Persistent pain is difficult to manage in general. Throw in a pandemic and even more barriers pop up.
There are a few reasons why the current pandemic can lead to an increased experience of pain symptoms and flare up in people with persistent pain.
There is so much uncertainty and usual lifestyles and routines have taken a big hit, so it makes sense that one can lose their treatment-life balance.
Let’s dig a bit deeper into some painful triggers.
Moving Too Little
While staying at home is the responsible and safest thing to do during this time, it can definitely decrease options for movement.
There are still options. But you have to actively make an effort to get moving by organising times to exercise and figuring out what to do.
We have been allowed to leave for essential travel and exercise, but many people get extra movement during usual daily activities such as commuting to work or shopping.
So without the usual activities it can be hard to make sure you’ve been moving enough.
The body needs to move.
Every part of the body. Even old injuries. Arguably, they might even be more important to move to help them repair.
When you move less, the joints can get stiff and the body can get sore from taking the load of one posture for too long.
Solution:
- Use a step counter, this could be the old school shaking ones, a wrist activity monitor or an app on your phone. Any one will help. It doesn’t have to be exact. Aim for at least 7,000 steps per day, preferably 10,000.
- Set an alarm to move for a few minutes every hour. You could do some star jumps, go up and down the staircase, clean your room, Anything!
- Schedule an exercise date, either in person physically distancing, or over video calls!
Moving too much
What? You just said i wasn’t moving enough!
Both situations can lead to a spike in pain.
If you are moving more than you usually do, or trying new things, your body might not quite have the strength to take that extra load yet and it may respond with increased pain signals.
Solution:
- Don’t stop! Just do less, and build it up slowly. You can’t jump to the top of the staircase, you need to take it step by step.
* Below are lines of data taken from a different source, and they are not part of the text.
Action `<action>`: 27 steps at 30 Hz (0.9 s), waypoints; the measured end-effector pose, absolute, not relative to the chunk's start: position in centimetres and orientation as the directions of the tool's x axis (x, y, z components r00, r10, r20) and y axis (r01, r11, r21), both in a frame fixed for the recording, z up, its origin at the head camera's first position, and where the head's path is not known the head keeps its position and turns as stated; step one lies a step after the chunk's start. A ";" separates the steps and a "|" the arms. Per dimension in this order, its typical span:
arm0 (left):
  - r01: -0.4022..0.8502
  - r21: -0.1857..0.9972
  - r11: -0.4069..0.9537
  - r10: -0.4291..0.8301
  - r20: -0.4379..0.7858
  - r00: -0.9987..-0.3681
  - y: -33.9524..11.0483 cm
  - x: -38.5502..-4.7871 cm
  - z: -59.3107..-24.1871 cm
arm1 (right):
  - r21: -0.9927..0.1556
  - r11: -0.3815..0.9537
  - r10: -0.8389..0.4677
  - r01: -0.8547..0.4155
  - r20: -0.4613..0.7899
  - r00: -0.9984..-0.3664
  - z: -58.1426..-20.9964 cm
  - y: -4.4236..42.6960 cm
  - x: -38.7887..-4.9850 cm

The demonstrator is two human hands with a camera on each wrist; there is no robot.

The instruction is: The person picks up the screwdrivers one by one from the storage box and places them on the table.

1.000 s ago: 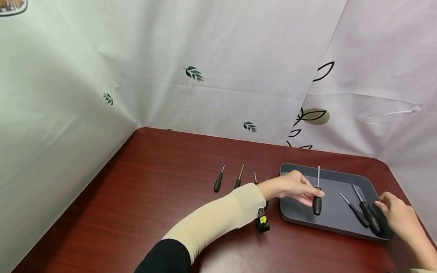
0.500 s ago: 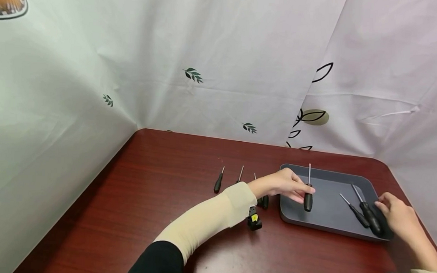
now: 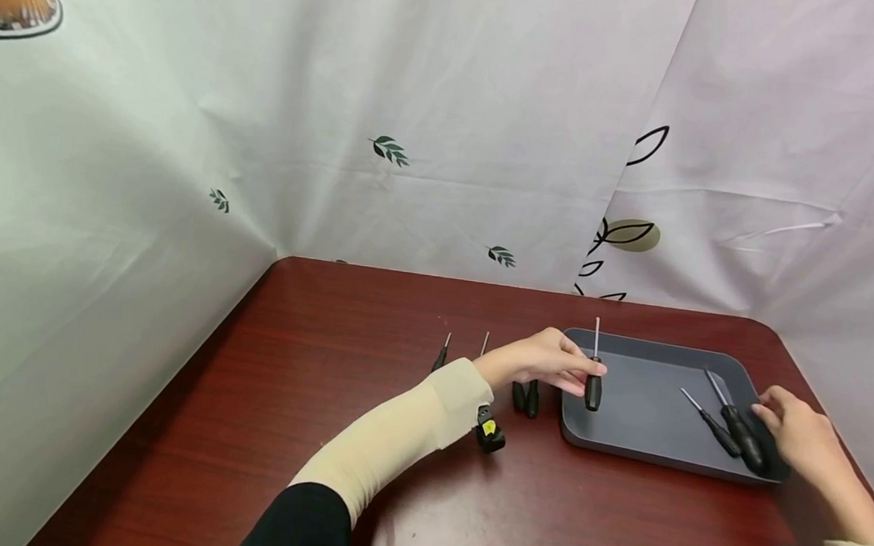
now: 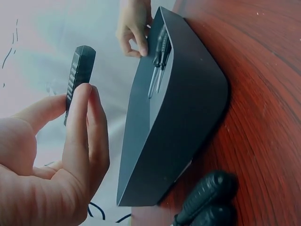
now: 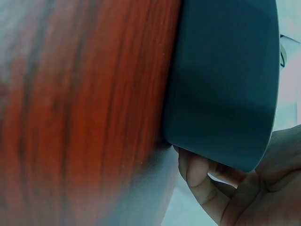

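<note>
My left hand (image 3: 552, 362) pinches a screwdriver (image 3: 593, 389) by its black ridged handle, between thumb and fingers. The shaft points up and away, and the tool is held above the left end of a grey tray (image 3: 642, 411). In the left wrist view only the black handle (image 4: 80, 70) shows clearly. My right hand (image 3: 803, 429) grips the tray's right end, with curled fingers (image 5: 197, 172) against the outer wall in the right wrist view. Two screwdrivers lie inside near that end, a thin one (image 3: 720, 432) beside a thicker one (image 3: 742, 438).
Several more screwdrivers lie on the red-brown table (image 3: 247, 428) left of the tray, partly hidden by my left arm. Two of their black handles (image 3: 532, 400) show close to the tray's left side. A white patterned cloth (image 3: 448, 98) hangs behind and around the table.
My left hand has moved left with the screwdriver, from over the tray's middle-left to its left end. My right hand and the tray stay in place.
</note>
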State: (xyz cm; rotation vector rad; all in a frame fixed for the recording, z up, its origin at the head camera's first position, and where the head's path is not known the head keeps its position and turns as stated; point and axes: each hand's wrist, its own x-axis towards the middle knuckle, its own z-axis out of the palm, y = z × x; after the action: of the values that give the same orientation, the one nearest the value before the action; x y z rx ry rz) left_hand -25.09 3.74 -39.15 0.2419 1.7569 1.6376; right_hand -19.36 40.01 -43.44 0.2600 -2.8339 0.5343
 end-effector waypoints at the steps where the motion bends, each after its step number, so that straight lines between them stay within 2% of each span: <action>1: -0.317 0.931 0.182 0.580 -0.362 -0.730 3.6 -25.1 -39.2 | -0.330 0.918 -0.129 -0.219 0.274 -0.953 -43.5 40.0 -19.3; 27: -0.271 0.944 0.189 0.583 -0.329 -0.742 -0.6 -24.8 -38.9 | -0.328 0.918 -0.132 -0.223 0.279 -0.951 -43.3 39.9 -19.3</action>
State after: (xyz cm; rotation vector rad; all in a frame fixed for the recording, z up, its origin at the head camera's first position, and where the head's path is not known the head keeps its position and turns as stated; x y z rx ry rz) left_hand -24.84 -0.61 -38.85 0.2941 1.7993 1.6311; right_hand -19.33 39.90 -43.25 0.2664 -2.8270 0.5257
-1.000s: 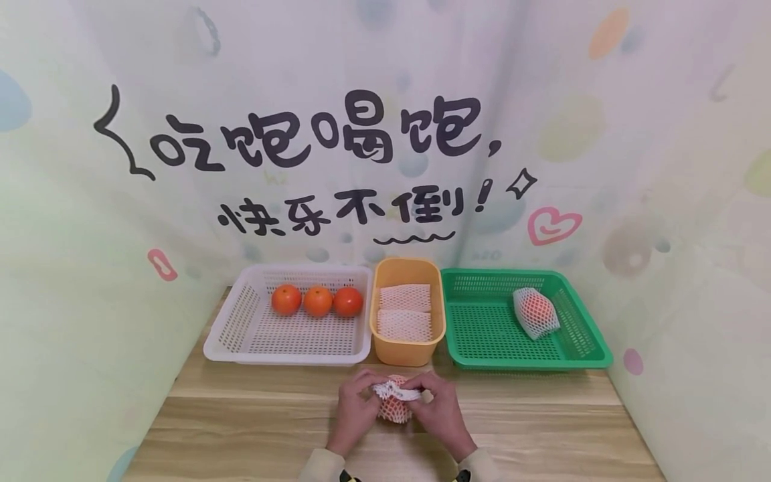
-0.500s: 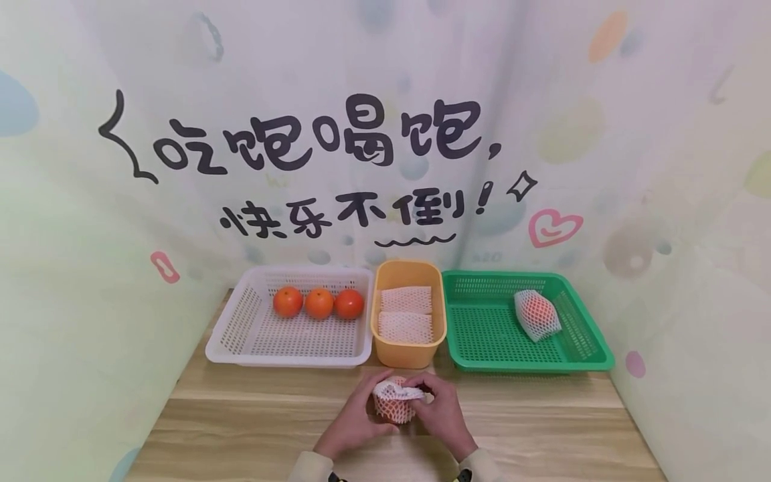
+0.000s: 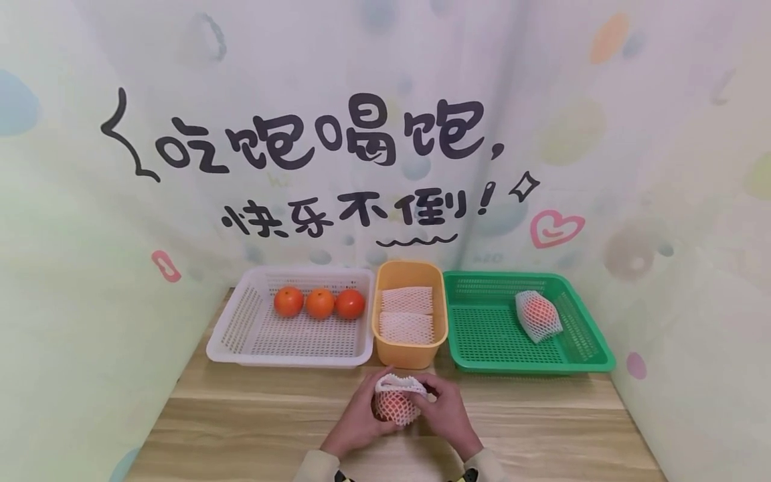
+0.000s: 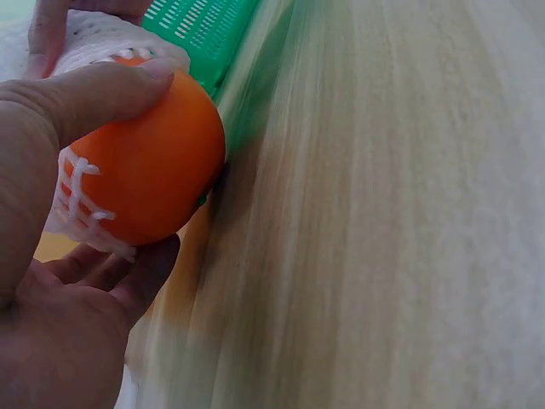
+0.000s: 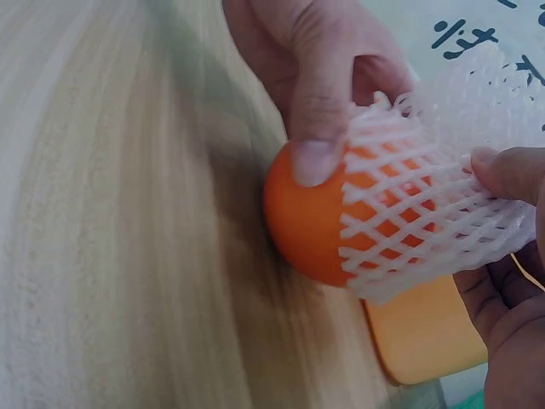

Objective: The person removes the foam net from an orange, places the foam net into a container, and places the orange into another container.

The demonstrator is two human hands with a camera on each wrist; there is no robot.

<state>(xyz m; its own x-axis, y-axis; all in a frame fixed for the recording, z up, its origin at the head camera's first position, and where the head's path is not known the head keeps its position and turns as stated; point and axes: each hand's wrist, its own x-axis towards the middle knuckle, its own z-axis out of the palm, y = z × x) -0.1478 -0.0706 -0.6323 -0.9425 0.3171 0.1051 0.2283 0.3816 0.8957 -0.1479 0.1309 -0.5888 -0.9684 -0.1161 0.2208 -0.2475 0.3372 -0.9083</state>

- Keep a diary of what you are doing and when your pain goes up. Try to notice some patterns and when you’ve done too much.
- Use a step counter with a record of your pain and notice if the pain is correlated with too many steps. Give yourself a limit.
- Try some relaxing activities which put less load on your body, or even take load off, such as stretching or tai chi.
Inflammation
Inflammation in the body can increase pain in the body with additional “warning chemicals” circulating in the blood stream.
Things that increase inflammation in your body are generally our vices – sugar, alcohol, cigarettes. Consumption of which may have also increased, while stuck at home worrying.
Solution:
- Try to find healthier replacements or new ways to manage stress.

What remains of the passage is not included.